- _WHAT IS EXPECTED_: Only one stretch of the listing below is wanted: every line from the first to the line containing "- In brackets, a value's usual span", set down exactly.
___ DATA ___
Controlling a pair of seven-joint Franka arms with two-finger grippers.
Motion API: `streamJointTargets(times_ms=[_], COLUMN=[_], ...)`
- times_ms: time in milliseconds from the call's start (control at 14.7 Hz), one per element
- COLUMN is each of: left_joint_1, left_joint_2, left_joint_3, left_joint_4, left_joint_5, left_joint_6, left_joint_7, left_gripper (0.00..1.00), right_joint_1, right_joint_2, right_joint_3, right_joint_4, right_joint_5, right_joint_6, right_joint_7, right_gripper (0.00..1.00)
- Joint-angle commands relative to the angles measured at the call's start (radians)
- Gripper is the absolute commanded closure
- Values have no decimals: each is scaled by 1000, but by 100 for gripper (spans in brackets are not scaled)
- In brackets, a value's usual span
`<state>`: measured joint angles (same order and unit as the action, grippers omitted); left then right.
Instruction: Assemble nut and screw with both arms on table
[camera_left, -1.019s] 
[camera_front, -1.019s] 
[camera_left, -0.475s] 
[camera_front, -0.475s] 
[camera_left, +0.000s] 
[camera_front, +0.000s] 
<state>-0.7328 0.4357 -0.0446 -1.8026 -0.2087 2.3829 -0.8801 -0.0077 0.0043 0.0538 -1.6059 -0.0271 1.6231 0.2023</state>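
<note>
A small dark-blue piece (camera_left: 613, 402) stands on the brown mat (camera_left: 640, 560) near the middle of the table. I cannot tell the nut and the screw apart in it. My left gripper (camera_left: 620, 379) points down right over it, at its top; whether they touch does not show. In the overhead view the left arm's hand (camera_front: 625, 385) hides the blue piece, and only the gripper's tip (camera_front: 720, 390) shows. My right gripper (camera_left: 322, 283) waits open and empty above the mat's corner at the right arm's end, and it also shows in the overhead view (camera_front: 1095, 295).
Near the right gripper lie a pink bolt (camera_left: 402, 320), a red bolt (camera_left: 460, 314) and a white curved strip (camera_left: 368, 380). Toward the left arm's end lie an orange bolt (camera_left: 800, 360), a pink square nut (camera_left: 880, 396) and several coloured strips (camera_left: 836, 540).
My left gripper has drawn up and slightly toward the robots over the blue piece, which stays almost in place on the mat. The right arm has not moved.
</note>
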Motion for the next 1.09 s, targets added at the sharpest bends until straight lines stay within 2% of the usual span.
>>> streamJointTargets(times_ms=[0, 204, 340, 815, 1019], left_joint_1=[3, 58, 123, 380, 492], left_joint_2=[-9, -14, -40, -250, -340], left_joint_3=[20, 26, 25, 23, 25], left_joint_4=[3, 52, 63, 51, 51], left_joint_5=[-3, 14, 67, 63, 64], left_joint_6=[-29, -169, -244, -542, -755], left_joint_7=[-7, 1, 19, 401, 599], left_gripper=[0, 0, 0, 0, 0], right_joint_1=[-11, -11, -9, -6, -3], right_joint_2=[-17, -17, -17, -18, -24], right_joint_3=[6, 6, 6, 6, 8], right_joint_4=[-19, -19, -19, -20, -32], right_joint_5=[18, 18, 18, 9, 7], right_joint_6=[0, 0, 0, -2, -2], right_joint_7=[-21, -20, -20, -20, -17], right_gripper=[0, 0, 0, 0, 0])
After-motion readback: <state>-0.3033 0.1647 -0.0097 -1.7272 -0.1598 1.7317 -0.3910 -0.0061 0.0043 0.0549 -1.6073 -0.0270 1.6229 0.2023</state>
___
- _ANSWER BELOW_:
Controlling a pair of seven-joint Franka arms with two-finger grippers.
Motion API: `streamJointTargets(times_ms=[_], COLUMN=[_], ...)`
- times_ms: time in milliseconds from the call's start (control at 14.7 Hz), one per element
- COLUMN is each of: left_joint_1, left_joint_2, left_joint_3, left_joint_4, left_joint_5, left_joint_6, left_joint_7, left_gripper (0.00..1.00), right_joint_1, right_joint_2, right_joint_3, right_joint_4, right_joint_5, right_joint_6, right_joint_7, right_gripper (0.00..1.00)
- Joint-angle commands relative to the angles measured at the call's start (radians)
- Gripper is the absolute commanded closure
- Values have no decimals: each is scaled by 1000, but by 100 for gripper (spans in brackets are not scaled)
- In brackets, a value's usual span

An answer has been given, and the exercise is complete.